This article first appeared here and is republished with the kind permission of New Law Journal

How far does the state’s duty of care extend in protecting detained patients–both voluntary and involuntary–from self harm?  Laura Davidson investigates

It was recently confirmed in Fernandes de Oliveira v Portugal [2019] ECHR 106 (no.78103/14, 31 January 2019) that a state’s positive obligation under Article 2 of the European Convention on Human Rights (ECHR) applies not only to compulsorily detained patients, but also to those in hospital.  However, there was a disappointing caveat.  The European Court on Human Rights (ECtHR) concluded that “a stricter standard of scrutiny” might be applied to patients detained “involuntarily” following judicial order (para.124).  Indeed, no Article 2 violation was found.  In a partly dissenting Minority Opinion (MO), Portugal’s Judge Pinto De Albuquerque and Judge Harutyunyan describe the decision scathingly as “the result of a creative exercise of judicial adjudication for an imagined country” (MO, para.16).  This article analyses the case law the ECtHR failed to apply, contends that the decision is plainly wrong, and argues that no differentiation between voluntary and involuntary patients can be justified. 

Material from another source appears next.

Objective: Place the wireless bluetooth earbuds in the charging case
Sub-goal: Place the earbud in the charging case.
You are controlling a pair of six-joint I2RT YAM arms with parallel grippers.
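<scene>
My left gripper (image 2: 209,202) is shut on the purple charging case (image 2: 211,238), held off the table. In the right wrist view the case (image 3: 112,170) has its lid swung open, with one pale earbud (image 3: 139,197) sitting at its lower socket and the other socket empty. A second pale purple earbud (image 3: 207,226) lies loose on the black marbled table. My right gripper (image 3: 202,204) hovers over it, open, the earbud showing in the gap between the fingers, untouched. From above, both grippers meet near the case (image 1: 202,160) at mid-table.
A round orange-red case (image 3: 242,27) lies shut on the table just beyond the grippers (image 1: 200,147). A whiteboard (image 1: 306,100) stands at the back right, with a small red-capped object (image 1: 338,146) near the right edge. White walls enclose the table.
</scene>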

AJ, a schizophrenic patient with major depression, was voluntarily admitted to the Hospital Psiquiátrico Sobral Cid (HSC) in Coimbra, Portugal, following an overdose.  Several weeks later, he left hospital in his pyjamas and leapt in front of a train.  His mother complained that his Article 2 right to life had been violated due to insufficient relational and physical security and an inadequate emergency procedure.  The ECtHR held that HSC neither knew nor ought to have known that the risk of AJ’s suicide was real and immediate.  It proceeded to consider the state’s positive Article 2 obligation to establish a regulatory framework.  Although ‘mechanical restraint’ guidelines for Portuguese psychiatric hospitals were not introduced until seven years after AJ’s death, it was held that an informal surveillance procedure could amount to a regulatory framework effective in protecting patients’ lives (para.118).  No violation of Article 2 was found in that respect either, because AJ’s death had not resulted from procedural deficiencies.  

Suicide risk in psychiatric detainees

Keenan v. United Kingdom (no.27229/95, ECHR 2001‑III) emphasised that the mentally ill are “particularly vulnerable” to suicide (para.113.  See also Rivière v. France, no.33834/03, 11 July 2006, para.63).  Thus, arguably, every psychiatric patient should be considered at “real” risk of suicide.  The ECtHR held that “a risk of suicide could not be excluded in inpatients such as AJ, whose psychopathological conditions were based on a multiplicity of diagnoses” (para.131). It is unclear why comorbidity (or perhaps diagnostic uncertainty) might be thought key in determining suicide risk.  Nevertheless, the ECtHR recognised that those with “severe mental health problems”, especially when hospitalised and therefore subject to inevitable restraints, were “particularly vulnerable even when treated on a voluntary basis” (para.124; all emphases added unless otherwise stated).  It listed the “variety of factors” suggestive of suicide risk in other cases said to trigger “the duty to take appropriate preventive measures”.  These included a history of mental disorder (and its severity), previous self-harm episodes and/or suicidal ideation, threats or attempts, and signs of physical or mental distress (para.115).  All of these factors applied to AJ.  In particular, he was admitted to HSC following an overdose, and a few days prior to his demise he escaped to abuse alcohol.  Furthermore, he suffered from co-morbid mental disorders sufficiently grave to require hospitalisation eight times.  HSC was aware of all these matters, the ECtHR’s conclusion that it neither knew nor ought to have known that AJ’s suicide risk was real and immediate, the  “immediacy” of AJ’s risk might have varied (para.131).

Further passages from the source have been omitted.